Pytorch DataParallel usage

nn.DataParallel is easy to use when we just have neural network weights.

  1. What if we have an arbitrary preprocessing (non-differentiable) function in our module? nn.DataParallel does not seem to work well on arbitrary Pytorch tensor functions; at the very least it doesn’t understand how to allocate the tensors dynamically to the right GPU.

For example, I have this normalization code as the preprocessing for my module:

def normalize(self, v): ... return torch.clamp((v.to(torch.cuda.current_device()) - mean.to(torch.cuda.current_device())) / std, -clip_range, clip_range)

I get this error:
RuntimeError: binary_op(): expected both inputs to be on same device, but input a is on cuda:1 and input b is on cuda:0

I get the above error with or without the “to(torch.cuda.current_device())”

  1. What if we spawn weights outside of the init function?
    E.g. torch.zeros(…) usually gives a similar “Input a is on cuda:1 and input b is on cuda:0” error. I fixed in these cases with “to(torch.cuda.current_device())” but not sure if there’s a silent error affecting the training speed

  2. How do we actually check that the tensors are being properly distributed across GPUs and we didn’t break the speed somewhere by moving from GPU -> CPU accidentally?
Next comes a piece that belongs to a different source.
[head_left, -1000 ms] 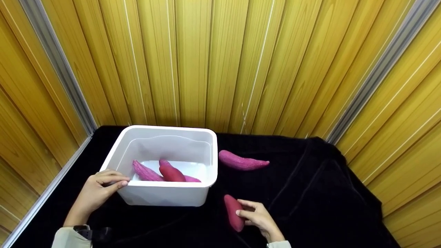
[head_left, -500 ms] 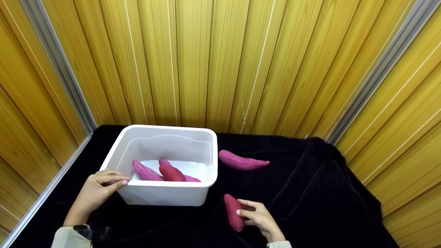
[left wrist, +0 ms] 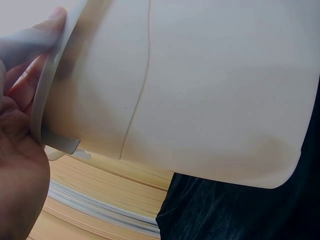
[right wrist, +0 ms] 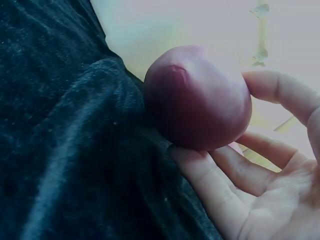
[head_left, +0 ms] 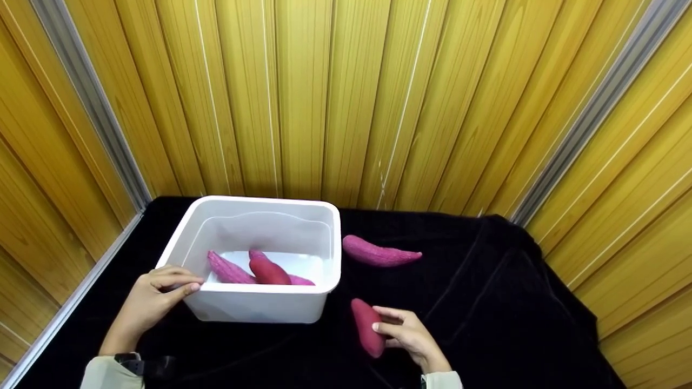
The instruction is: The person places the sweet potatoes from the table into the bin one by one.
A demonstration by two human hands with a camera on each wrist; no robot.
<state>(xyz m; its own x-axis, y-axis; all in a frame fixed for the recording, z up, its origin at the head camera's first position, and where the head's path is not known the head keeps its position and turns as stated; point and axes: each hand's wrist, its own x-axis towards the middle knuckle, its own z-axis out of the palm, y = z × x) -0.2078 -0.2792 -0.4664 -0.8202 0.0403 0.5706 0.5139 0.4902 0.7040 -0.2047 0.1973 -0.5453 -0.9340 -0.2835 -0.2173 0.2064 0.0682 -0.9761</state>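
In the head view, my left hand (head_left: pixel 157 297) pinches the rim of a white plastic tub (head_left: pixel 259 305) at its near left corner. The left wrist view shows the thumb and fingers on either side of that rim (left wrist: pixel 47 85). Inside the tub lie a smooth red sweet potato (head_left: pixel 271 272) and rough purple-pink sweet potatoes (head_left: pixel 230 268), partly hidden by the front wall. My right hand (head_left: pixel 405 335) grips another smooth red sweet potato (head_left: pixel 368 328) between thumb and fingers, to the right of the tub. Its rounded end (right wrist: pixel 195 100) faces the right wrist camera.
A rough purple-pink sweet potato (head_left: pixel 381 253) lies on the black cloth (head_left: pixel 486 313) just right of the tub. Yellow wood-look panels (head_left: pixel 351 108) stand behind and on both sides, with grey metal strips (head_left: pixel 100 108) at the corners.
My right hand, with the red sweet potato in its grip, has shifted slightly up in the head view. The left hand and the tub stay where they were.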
I’d like to recommend you to this figure from medium

  1. try: mean.to(v.device)
  2. `torch.zeros(,…, device=v.device)
  3. you can get it from the 2 examples.

What do you mean two examples?

Also, I think using torch.cuda.current_device() actually fixed the error. But I still don’t know if it’s being distributed uniformly across all GPUs

two examples refer to mean.to(v.device) and torch.zeros(...,device=v.device). They are solution to your first 2 questions.
It’s not guaranteed to be distributed uniformly to all GPUs. how data_parallel distribute input is :

Slices tensors into approximately equal chunks and
distributes them across given GPUs. Duplicates
references to objects that are not tensors.